What is being asked → Answer with only the number of lines below where "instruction" appears.

[Dataset items]

----

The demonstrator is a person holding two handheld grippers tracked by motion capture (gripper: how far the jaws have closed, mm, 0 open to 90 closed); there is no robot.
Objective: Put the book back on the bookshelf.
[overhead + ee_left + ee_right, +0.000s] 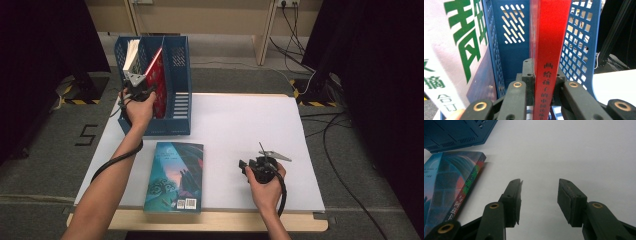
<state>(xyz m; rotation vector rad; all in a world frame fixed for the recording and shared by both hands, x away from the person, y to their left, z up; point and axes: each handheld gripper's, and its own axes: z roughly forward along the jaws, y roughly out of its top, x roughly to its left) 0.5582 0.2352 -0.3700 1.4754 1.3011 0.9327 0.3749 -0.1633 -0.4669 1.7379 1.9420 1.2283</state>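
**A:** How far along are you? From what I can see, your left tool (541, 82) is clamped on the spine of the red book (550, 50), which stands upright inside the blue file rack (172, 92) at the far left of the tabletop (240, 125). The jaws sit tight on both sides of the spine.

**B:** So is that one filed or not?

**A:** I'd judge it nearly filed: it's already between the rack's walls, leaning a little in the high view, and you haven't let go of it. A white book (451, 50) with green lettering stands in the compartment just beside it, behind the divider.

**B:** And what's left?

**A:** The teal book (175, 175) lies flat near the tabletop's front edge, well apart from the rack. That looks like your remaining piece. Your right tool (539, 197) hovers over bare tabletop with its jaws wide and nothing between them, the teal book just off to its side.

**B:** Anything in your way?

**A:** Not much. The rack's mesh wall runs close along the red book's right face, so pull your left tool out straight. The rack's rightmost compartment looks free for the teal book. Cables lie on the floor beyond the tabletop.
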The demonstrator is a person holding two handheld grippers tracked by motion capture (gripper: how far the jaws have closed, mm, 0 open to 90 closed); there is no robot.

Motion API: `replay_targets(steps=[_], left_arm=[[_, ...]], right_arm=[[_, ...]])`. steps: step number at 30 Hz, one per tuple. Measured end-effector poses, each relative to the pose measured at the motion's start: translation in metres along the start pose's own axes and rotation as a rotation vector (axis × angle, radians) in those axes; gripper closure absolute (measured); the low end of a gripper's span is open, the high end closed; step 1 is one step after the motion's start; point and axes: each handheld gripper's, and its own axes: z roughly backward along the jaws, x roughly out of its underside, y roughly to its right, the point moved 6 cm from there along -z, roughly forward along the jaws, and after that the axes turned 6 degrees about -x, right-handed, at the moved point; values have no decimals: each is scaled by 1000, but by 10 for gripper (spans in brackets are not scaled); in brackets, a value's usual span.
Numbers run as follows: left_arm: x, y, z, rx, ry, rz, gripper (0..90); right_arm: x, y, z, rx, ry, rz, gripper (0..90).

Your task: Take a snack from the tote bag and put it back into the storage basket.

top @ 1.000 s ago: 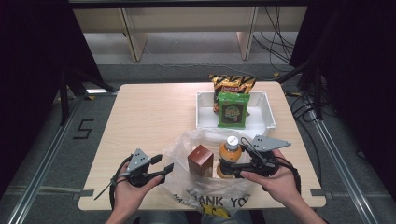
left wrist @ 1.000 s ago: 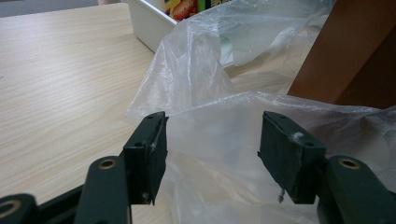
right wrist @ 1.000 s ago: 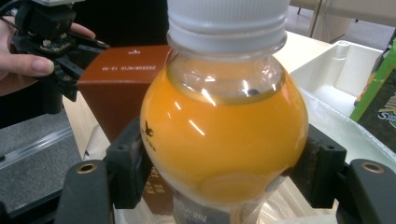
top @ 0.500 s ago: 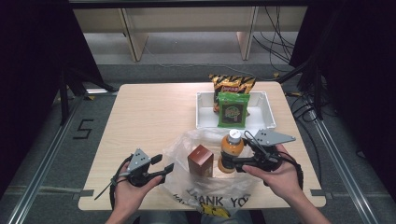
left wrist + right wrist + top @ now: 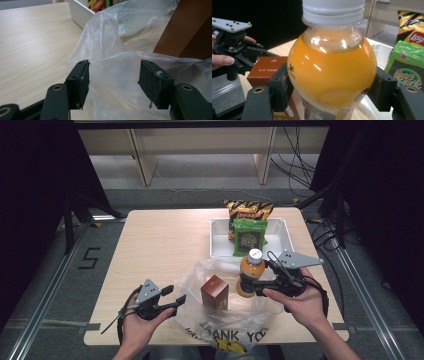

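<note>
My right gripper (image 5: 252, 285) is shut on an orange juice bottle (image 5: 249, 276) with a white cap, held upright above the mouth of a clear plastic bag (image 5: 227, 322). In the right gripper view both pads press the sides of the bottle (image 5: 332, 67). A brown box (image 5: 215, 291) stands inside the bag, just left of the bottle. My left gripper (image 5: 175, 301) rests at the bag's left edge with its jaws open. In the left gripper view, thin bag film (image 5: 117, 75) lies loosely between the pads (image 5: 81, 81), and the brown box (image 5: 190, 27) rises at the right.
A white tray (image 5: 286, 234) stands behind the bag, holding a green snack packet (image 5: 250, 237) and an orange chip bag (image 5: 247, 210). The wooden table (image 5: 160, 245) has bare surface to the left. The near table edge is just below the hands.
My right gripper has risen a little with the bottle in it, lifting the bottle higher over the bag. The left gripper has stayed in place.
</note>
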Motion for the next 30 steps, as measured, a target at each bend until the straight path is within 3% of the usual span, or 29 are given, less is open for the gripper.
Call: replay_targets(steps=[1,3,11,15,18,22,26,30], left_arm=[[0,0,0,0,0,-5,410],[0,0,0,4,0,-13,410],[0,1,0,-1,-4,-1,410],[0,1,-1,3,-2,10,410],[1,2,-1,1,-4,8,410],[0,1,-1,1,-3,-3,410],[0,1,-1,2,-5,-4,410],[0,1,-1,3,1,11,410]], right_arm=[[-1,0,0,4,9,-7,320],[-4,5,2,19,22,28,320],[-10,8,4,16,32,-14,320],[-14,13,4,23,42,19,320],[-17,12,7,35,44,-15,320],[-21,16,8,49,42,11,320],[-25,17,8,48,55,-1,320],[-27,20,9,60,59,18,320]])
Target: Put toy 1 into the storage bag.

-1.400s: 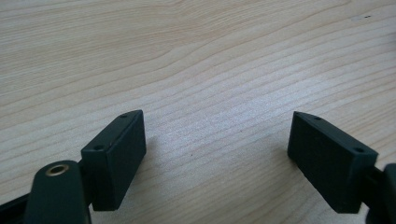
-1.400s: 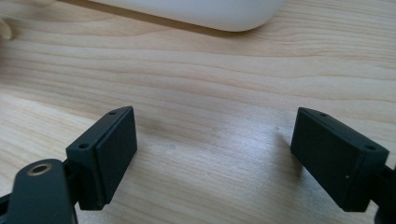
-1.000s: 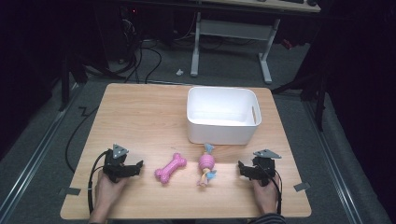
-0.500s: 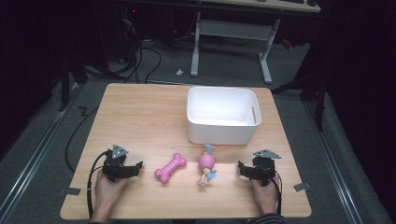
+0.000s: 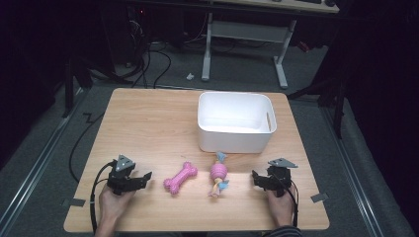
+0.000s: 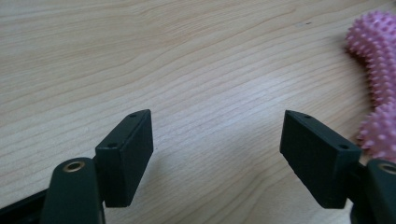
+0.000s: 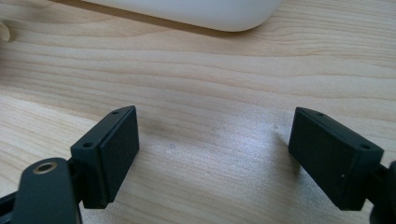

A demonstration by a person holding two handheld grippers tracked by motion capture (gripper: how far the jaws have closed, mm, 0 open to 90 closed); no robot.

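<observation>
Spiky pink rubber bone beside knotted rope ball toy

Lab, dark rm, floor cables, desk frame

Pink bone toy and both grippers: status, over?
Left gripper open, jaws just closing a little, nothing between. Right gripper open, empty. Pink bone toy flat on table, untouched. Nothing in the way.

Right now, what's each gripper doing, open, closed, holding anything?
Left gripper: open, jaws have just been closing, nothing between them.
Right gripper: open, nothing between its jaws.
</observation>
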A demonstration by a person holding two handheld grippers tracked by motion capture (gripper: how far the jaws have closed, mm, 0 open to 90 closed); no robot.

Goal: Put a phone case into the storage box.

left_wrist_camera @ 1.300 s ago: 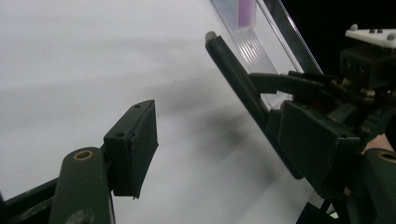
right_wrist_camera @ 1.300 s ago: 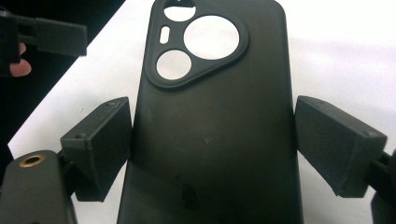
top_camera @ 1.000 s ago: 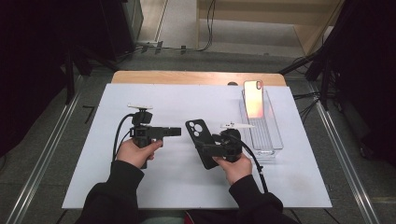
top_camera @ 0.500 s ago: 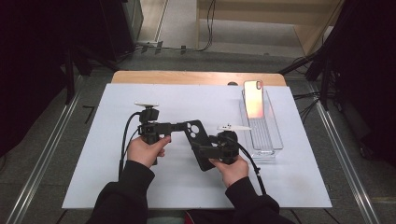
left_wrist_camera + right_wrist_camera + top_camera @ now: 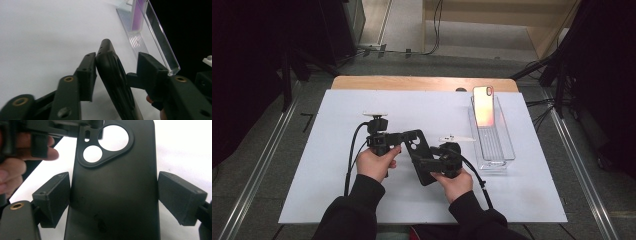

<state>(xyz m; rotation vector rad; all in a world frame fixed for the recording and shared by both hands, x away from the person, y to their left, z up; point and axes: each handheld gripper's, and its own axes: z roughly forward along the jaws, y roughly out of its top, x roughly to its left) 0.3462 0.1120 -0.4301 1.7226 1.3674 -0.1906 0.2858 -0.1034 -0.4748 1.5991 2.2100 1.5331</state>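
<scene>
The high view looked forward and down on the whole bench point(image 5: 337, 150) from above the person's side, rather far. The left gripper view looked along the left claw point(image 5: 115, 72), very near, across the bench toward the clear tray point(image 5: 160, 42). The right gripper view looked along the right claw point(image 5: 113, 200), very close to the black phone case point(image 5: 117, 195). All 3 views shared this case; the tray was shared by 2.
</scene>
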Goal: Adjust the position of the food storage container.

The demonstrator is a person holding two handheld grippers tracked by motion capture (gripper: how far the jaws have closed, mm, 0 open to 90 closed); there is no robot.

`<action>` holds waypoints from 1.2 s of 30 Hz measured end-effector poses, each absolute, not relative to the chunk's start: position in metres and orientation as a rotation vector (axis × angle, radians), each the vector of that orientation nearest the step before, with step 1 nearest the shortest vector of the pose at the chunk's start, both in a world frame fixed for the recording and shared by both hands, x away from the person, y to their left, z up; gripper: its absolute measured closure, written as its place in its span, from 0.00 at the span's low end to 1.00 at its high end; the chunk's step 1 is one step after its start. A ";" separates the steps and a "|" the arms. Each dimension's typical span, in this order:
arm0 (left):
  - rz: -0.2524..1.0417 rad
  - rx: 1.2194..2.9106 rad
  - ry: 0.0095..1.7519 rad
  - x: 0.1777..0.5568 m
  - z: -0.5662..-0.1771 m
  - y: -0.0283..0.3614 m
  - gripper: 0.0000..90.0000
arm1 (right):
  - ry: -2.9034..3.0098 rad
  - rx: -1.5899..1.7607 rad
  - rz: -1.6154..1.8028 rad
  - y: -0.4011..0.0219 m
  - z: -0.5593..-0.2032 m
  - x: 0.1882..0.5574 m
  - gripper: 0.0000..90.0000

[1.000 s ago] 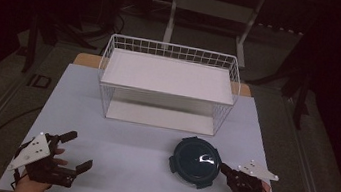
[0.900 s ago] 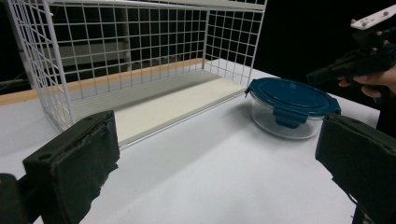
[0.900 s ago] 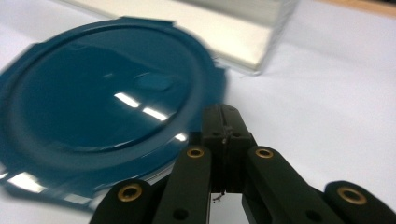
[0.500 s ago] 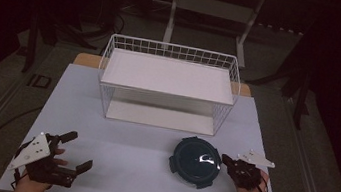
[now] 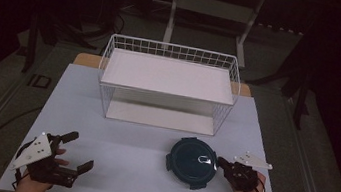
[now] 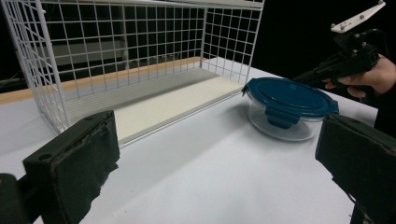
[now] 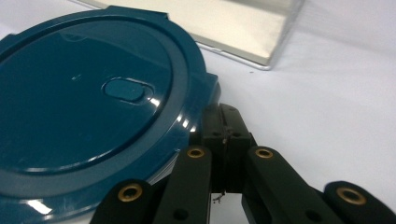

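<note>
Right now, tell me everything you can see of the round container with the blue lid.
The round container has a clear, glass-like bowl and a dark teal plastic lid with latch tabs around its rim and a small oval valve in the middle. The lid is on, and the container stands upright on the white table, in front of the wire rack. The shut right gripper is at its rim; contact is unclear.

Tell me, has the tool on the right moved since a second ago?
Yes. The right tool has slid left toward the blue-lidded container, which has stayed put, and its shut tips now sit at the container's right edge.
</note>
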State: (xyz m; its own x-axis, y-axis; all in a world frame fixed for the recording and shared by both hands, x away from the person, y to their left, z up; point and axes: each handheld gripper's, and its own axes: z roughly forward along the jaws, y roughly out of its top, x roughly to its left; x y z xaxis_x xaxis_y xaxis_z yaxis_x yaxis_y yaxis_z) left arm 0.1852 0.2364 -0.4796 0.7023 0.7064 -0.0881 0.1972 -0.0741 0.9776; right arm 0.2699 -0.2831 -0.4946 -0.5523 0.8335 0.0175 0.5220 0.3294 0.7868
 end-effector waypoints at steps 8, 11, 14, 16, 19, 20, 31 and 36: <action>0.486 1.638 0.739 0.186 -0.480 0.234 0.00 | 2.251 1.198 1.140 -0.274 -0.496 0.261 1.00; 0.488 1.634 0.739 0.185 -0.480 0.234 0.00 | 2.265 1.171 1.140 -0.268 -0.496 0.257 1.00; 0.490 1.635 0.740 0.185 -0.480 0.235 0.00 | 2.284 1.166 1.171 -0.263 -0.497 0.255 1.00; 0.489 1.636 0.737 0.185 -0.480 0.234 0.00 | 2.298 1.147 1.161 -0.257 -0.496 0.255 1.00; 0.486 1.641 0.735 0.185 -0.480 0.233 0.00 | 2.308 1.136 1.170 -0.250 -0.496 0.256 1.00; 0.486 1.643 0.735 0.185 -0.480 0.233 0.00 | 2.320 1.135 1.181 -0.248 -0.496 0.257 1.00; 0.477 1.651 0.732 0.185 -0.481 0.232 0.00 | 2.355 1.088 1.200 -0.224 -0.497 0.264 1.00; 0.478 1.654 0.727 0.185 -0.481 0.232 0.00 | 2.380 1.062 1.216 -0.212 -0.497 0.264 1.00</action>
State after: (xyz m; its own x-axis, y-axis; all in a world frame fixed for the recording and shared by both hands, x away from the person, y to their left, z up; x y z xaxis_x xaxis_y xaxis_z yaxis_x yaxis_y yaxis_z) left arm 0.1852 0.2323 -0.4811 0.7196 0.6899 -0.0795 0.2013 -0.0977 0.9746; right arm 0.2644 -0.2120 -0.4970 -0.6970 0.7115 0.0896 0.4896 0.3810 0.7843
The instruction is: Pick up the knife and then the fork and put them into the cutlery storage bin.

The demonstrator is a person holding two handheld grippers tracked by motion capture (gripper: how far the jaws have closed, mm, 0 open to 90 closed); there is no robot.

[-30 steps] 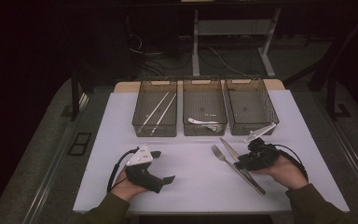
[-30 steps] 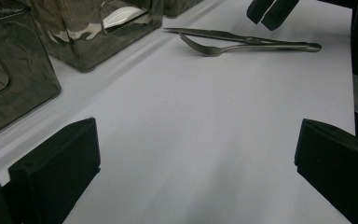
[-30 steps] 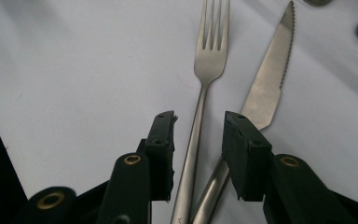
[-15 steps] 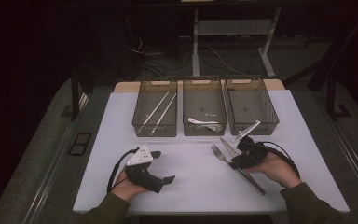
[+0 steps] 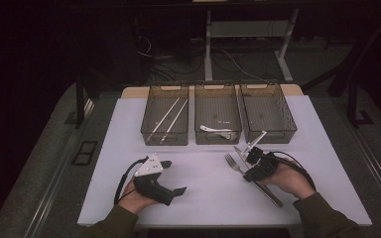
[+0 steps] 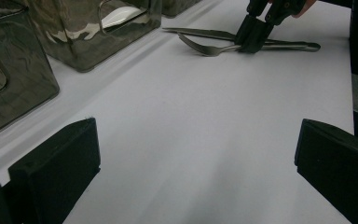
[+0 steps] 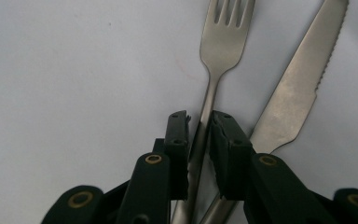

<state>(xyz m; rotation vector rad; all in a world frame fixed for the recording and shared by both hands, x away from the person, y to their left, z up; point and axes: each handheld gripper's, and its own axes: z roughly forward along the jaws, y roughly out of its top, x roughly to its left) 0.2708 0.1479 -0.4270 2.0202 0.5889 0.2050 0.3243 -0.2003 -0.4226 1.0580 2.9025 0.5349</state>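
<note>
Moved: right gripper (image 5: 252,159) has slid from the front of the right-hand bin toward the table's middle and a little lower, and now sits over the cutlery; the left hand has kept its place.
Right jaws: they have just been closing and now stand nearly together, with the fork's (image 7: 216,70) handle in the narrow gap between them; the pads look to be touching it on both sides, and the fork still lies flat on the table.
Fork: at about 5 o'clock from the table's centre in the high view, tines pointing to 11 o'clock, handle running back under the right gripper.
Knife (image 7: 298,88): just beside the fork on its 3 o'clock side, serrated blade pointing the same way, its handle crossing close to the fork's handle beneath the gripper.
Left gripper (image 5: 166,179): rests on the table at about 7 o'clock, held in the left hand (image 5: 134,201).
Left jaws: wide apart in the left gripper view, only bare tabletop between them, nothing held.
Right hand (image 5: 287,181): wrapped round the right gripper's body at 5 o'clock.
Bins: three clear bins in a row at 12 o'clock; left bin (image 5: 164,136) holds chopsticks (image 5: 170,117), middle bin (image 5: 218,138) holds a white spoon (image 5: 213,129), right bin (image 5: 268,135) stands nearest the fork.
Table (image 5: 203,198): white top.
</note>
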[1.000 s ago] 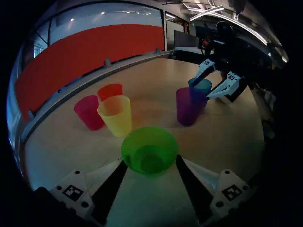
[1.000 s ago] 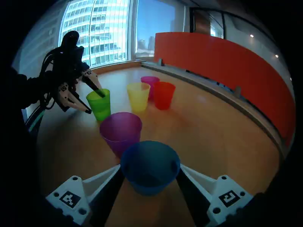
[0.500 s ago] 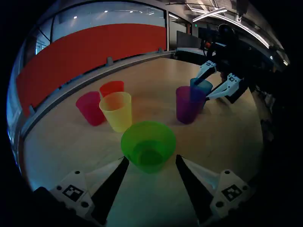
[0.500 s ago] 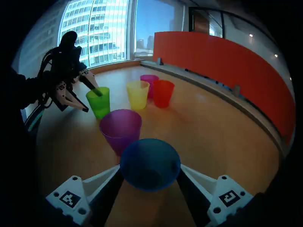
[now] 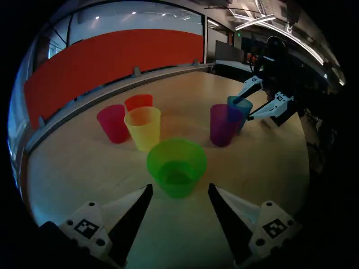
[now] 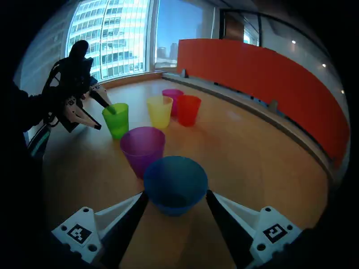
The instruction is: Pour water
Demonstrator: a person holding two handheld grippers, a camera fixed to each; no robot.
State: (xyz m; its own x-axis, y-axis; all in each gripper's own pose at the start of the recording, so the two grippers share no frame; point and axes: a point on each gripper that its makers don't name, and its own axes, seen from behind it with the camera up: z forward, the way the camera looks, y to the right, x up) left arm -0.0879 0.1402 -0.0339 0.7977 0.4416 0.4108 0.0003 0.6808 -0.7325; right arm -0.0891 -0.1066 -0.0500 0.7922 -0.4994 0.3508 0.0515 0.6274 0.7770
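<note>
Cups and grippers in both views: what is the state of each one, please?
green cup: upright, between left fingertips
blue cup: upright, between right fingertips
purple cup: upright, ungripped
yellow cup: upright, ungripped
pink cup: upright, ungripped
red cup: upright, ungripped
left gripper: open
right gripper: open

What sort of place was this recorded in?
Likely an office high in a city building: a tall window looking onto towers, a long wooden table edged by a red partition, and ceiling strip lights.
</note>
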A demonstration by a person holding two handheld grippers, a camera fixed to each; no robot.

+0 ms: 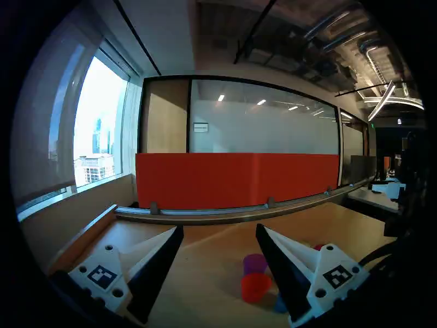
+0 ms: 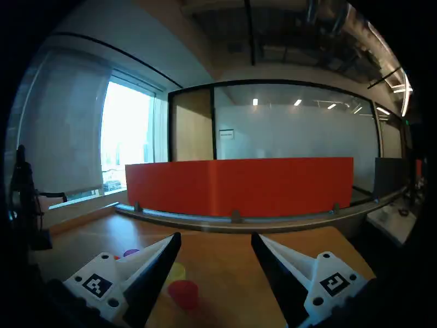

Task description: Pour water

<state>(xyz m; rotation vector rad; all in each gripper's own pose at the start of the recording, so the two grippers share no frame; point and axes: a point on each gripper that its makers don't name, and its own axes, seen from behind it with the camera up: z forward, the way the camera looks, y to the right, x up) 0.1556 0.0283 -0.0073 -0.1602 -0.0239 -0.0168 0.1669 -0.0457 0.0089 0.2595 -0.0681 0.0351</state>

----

Answer space → 2